▶ _Task directions_: In the listing below, find the line holding "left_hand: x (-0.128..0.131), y" and the line holding "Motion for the". Write out those two lines and all lines between, exactly, and nothing more.

_ _ _

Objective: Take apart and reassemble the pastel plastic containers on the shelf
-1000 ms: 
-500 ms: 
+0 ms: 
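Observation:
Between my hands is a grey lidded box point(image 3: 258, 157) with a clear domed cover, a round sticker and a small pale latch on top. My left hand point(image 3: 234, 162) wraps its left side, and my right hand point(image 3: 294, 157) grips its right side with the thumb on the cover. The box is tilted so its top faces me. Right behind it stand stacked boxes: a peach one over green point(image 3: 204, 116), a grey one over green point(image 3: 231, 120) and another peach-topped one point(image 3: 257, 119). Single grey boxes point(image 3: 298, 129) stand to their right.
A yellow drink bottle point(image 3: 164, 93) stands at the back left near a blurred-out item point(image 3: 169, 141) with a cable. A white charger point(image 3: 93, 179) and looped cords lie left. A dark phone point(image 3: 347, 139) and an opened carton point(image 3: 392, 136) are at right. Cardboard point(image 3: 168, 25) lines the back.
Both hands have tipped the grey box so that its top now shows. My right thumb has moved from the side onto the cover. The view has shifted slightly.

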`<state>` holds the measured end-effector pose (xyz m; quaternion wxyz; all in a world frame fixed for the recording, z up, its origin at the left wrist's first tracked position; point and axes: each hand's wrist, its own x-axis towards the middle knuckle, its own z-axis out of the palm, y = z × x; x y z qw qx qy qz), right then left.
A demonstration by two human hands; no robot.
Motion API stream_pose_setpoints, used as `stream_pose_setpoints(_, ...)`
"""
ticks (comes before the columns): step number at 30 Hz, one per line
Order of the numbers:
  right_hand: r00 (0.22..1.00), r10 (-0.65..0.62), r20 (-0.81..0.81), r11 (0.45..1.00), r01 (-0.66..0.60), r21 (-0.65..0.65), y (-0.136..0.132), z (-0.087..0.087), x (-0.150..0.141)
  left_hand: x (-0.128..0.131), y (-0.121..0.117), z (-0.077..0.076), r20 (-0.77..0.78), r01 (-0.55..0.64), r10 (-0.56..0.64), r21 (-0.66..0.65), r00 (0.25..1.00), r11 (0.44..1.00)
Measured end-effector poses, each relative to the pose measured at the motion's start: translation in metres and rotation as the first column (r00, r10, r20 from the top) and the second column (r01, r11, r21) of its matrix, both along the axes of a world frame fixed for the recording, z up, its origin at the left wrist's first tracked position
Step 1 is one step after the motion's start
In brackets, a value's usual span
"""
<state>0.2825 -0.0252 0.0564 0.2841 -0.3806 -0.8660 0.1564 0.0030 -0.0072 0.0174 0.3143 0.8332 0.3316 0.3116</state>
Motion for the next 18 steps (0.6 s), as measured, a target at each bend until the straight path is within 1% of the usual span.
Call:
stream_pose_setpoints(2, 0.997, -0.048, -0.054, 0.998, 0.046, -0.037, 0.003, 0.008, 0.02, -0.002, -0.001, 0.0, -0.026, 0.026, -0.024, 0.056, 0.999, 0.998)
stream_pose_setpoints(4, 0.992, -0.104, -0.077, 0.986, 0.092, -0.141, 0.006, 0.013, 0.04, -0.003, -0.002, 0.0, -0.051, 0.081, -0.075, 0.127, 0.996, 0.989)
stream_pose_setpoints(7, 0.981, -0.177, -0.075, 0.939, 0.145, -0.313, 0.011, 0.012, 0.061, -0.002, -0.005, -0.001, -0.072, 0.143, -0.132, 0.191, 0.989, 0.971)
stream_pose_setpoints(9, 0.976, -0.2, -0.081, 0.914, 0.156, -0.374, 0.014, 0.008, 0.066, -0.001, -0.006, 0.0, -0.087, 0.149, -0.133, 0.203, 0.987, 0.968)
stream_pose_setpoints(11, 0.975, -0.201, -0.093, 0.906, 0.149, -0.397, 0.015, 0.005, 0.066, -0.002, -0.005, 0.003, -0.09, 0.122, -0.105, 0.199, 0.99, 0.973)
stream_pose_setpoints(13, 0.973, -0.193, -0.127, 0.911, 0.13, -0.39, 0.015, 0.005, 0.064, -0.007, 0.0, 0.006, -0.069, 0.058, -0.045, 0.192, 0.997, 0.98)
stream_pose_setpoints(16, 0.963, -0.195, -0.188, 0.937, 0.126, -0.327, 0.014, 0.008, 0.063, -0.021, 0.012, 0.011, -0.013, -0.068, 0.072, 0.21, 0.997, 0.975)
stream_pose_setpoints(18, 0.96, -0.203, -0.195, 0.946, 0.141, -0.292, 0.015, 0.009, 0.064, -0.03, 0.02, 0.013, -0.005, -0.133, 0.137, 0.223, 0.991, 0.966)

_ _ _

▶ _Answer to the problem_:
  left_hand: x (-0.128..0.131), y (-0.121..0.117), z (-0.077..0.076), r20 (-0.77..0.78), r01 (-0.55..0.64), r10 (-0.56..0.64), r21 (-0.66..0.65), r00 (0.25..1.00), r11 (0.44..1.00)
Measured end-effector poses, each relative to the pose measured at the motion's start: translation in metres and rotation as the first column (r00, r10, r20 from the top) and the second column (r01, r11, r21) of its matrix, both along the axes of a world frame fixed for the recording, z up, its origin at the left wrist's first tracked position
Step 1 is one step after the motion's start
In brackets, a value's usual span
"""
<state>0.2825 -0.0252 0.0564 0.2841 -0.3806 -0.8660 0.1564 0.0030 -0.0072 0.0174 0.3143 0.8332 0.3316 0.3116</state>
Motion for the next 18 steps (0.6 s), as measured, a target at each bend until the straight path is within 1% of the usual span.

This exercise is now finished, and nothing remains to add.